Untuk produk-produk sayuran, proses perebusan maupun pengukusan sebaiknya dilakukan setengah matang. Hal ini akan membuat sayuran tetap renyah dan mengurangi kerusakan vitamin yang terkandung di dalamnya. Tetapi untuk produk-produk hewani seperti daging atau telur sebaiknya dimasak sampai matang. Karena kondisi setengah matang atau k urang matang akan menimbulkan ancaman keamanan pangan. Telur mentah atau setengah matang misalnya, masih mengandung zat antigizi (avidin) yang menghambat penyerapan vitamin A. Meski sebagian orang menyatakan makanan setengah matang memiliki gizi optimal dan relatif mudah dicerna, namun lebih baik lagi bila kita benar-benar mengonsumsi makanan matang yang sudah bebas kuman penyakit.

Pengukusan juga sering kali dilakukan industri mendahului proses pengalengan bahan makanan. Tujuannya, hanya untuk menonaktifkan enzim, bukan untuk membunuh mikroba. Dalam kondisi enzim tidak aktif, perubahan warna, cita rasa, atau nilai gizi yang tidak dikehendaki selama proses penyimpanan dapat dicegah. Bagaimana dengan pemanasan menggunakan oven microwave (gelombang mikro), yang kini telah digunakan oleh sebagian masyarakat? Energi gelombang mikro dianggap tidak mempengaruhi degradasi (penurunan) komponen gizi makanan, hanya peningkatan suhu yang diperkirakan mempengaruhinya. Telah dibuktikan bahwa pemanasan dengan microwave dapat mempertahankan gizi asam askorbat lebih baik dibandingkan dengan cara pengukusan atau perebusan dengan air.

Kalau roti?

Pemanggangan pun bisa menyebabkan susut zat gizi akibat kerusakan zat gizi tersebut.
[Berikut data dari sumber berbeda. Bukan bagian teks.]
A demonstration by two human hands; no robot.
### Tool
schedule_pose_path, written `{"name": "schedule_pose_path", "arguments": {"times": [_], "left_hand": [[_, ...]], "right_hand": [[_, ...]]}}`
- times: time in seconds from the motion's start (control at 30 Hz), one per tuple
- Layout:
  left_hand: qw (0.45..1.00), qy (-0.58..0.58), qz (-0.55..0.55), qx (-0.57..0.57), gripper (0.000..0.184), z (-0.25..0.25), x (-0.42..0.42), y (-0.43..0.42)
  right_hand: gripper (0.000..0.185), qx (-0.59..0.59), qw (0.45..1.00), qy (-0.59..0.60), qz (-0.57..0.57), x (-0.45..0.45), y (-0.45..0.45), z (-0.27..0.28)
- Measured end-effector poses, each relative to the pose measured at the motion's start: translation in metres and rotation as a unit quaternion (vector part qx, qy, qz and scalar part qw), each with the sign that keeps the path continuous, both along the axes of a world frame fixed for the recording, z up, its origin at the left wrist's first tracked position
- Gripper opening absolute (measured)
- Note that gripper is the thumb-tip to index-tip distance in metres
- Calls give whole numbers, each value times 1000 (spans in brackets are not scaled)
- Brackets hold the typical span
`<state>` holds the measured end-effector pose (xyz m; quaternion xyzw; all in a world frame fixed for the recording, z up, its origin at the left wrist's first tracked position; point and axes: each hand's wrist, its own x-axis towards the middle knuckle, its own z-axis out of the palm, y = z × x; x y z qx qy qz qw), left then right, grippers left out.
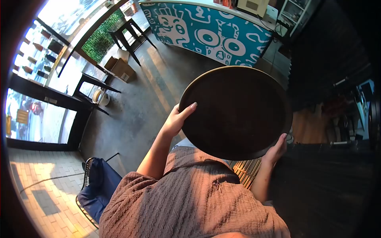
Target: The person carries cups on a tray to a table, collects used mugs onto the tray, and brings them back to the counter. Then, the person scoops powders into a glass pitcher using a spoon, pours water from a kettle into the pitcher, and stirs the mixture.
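A large round dark serving tray (238, 111) with a thin tan rim is held up in front of my body. My left hand (179, 119) grips its left edge, thumb lying over the top surface and fingers hidden underneath. On the lower right edge, my right hand (275, 150) holds the rim, its thumb on the edge and the other fingers mostly out of sight. Nothing can be seen lying on the tray.
A teal counter (210, 33) with white drawings stands ahead. Black stools (129, 29), a cardboard box (119, 69) and a white bucket (102, 97) are at the left by the windows. A chair with dark blue cloth (99, 186) is at the lower left.
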<state>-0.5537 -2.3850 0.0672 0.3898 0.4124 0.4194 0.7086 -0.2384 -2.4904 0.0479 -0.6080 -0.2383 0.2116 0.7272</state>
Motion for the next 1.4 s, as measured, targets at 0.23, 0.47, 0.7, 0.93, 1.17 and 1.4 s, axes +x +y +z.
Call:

Kerusakan zat gizi dalam bahan makanan yang dipanggang umumnya terkait dengan suhu yang digunakan dan lamanya pemanggangan. Pada roti misalnya, tidak ada susut gizi yang berarti dalam tahap pencampuran adonan, fermentasi, maupun pencetakan. Kulit makanan yang dipanggang dapat mencapai suhu lebih dari 100oC tetapi kulit yang terkena suhu tinggi ini hanya merupakan bagian kecil dari bahan makanan tersebut secara keseluruhan.